R replacing columns by lookup to dictionary

2019-07-13 02:30发布

问题:

In this question I need to be able to lookup a value from a dataframe's column not only based on one attribute, but based on more attributes and range comparing against a dictionary. (Yes, this is actually a continuation of a story in R conditional replace more columns by lookup )

It should be easy question for R-known ppl, because I provide working solution for basic indexing, that needs to be upgraded, possibly easily ... but it is very hard for me, because Iam in a process of learning R.

From where to start:

When I do want to replace missing values from columns testcolnames from (big) table df1 according to column default of (small) dictionary testdefs (row selected by making testdefs$LABMET_ID equal to column name from testcolnames), I use this code:

testcolnames=c("80","116") #...result of regexp on colnames(df1), originally much longer

df1[,testcolnames] <- lapply(testcolnames, function(x) { tmpcol<-df1[,x];
  tmpcol[is.na(tmpcol)] <- testdefs$default[match(x, testdefs$LABMET_ID)];
  tmpcol  }) 

To where to go:

Now - I need to upgrade this solution.

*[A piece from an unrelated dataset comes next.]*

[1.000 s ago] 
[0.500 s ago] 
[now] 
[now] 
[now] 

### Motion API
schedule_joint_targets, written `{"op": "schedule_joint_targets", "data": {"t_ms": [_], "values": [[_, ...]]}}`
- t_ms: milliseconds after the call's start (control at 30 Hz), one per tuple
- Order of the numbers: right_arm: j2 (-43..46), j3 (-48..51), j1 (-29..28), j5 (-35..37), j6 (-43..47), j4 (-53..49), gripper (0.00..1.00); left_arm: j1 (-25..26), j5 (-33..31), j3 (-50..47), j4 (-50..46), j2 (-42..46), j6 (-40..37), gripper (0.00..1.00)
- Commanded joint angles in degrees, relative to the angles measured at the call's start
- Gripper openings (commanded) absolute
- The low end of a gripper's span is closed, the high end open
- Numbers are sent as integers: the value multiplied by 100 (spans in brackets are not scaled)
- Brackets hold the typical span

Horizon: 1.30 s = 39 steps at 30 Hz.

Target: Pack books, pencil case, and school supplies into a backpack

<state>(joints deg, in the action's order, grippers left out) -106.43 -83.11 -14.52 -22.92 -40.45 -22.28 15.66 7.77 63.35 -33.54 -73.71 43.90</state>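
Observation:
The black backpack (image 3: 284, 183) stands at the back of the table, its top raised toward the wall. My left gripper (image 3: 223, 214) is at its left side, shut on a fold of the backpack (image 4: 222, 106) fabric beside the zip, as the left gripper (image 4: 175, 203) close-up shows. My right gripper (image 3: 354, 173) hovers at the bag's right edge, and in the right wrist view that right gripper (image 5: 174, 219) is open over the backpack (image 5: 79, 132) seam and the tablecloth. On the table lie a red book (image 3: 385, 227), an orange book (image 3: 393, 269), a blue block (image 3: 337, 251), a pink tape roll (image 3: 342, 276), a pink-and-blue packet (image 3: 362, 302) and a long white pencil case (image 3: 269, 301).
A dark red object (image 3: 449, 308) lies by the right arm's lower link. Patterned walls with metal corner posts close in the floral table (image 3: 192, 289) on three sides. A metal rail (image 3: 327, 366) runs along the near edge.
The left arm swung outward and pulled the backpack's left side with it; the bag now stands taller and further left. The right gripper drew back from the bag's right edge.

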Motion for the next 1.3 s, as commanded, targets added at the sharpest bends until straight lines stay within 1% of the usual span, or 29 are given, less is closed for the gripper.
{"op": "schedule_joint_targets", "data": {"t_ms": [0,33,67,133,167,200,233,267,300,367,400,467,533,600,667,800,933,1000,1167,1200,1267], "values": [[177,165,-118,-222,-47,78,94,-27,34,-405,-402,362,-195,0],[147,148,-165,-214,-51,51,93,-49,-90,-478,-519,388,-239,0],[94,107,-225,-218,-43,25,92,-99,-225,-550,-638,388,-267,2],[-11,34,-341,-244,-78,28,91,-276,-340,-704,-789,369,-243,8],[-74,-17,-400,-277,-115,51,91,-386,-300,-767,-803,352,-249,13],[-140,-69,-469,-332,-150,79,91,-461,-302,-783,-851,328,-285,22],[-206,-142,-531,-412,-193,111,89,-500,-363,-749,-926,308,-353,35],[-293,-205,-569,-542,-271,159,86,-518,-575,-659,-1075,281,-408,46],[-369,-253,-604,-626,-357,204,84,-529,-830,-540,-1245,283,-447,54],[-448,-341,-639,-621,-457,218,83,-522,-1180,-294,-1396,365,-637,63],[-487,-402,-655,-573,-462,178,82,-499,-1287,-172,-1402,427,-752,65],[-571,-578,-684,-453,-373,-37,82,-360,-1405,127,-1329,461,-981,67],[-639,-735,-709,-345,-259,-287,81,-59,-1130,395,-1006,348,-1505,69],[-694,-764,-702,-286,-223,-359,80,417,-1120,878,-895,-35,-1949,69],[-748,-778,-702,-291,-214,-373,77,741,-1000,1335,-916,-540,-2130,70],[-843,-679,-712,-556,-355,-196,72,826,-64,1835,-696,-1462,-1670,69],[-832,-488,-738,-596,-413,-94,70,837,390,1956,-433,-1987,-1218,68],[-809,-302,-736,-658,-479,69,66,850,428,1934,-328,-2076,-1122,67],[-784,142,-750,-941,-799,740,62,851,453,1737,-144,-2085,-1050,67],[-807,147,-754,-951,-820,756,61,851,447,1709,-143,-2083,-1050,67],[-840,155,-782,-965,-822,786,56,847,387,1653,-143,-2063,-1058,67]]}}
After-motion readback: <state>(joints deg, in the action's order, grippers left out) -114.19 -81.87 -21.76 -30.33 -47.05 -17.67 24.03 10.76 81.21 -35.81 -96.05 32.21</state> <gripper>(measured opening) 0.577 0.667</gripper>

The table testdefs will have (example below) multiple rows of the same LABMET_ID differing only by new two columns called lower and upper ... which need to be the bounds for variable df1$rngvalue when selecting which value to replace.

In another words - to upgrade this solution to not only select the row from testdefs (where testdefs$LABMET_ID equals the column name), but to select from these rows such a row, where df1$rngvalue is in the bounds of testdefs$lower and testdefs$upper (if none such exists, take the range closest - either the lowest or the highest, if the dictionary doesnt have LABMET_ID, we can leave NA in the original data).

An example:

testdefs

"LABMET_ID","lower","upper","default","notuse","notuse2"
30,0,54750,25,80,2            #..."many columns we dont care about"
46,0,54750,1.45,3.5,0.2
80,0,54750,0.03,0.1,0.01
116,0,30,0.09,0.5,0.01
116,31,365,0.135,0.7,0.01
116,366,5475,0.11,0.7,0.01
116,5476,54750,0.105,0.7,0.02

df1:

"rngvalue","80","116"
36,NA,NA
600000,NA,NA
367,5,NA
90,NA,6

to be transformed into:

"rngvalue","80","116"
36,0.03,0.135                   #col80 is always replaced by 0.03
600000,0.03,0.105               #col116 needs to be decided on range, this value is bigger than everything in dictionary so take the last one
367,5,0.11                      #5 not replaced, but second column nicely looks up to 0.11
90,0.03,6                       #6 not replaced

回答1:

Since the intervals don't have gaps, you can use findInterval. I would change the lookup table to a list containing the break points and defaults for each value using dlply from plyr.

## Transform lookup table to a list with breaks for intervals
library(plyr)
lookup <- dlply(testdefs, .(LABMET_ID), function(x)
    list(breaks=c(rbind(x$lower, x$upper), x$upper[length(x$upper)])[c(T,F)],
         default=x$default))

So, the lookups now look like

lookup[["116"]]
# $breaks
# [1]     0    31   366  5476 54750
# 
# $default
# [1] 0.090 0.135 0.110 0.105

Then, you can do the lookup with the following

testcolnames=c("80","116")

df1[,testcolnames] <- lapply(testcolnames, function(x) {
    tmpcol <- df1[,x]
    defaults <- with(lookup[[x]], {
        default[pmax(pmin(length(breaks)-1, findInterval(df1$rngvalue, breaks)), 1)]
    })
    tmpcol[is.na(tmpcol)] <- defaults[is.na(tmpcol)]
    tmpcol
})

#   rngvalue   80   116
# 1       36 0.03 0.135
# 2   600000 0.03 0.105
# 3      367 5.00 0.110
# 4       90 0.03 6.000

The findInterval returns values below and above the number of breaks if the rngvalue is outside of the range. That is the reason for the pmin and pmax in the code above.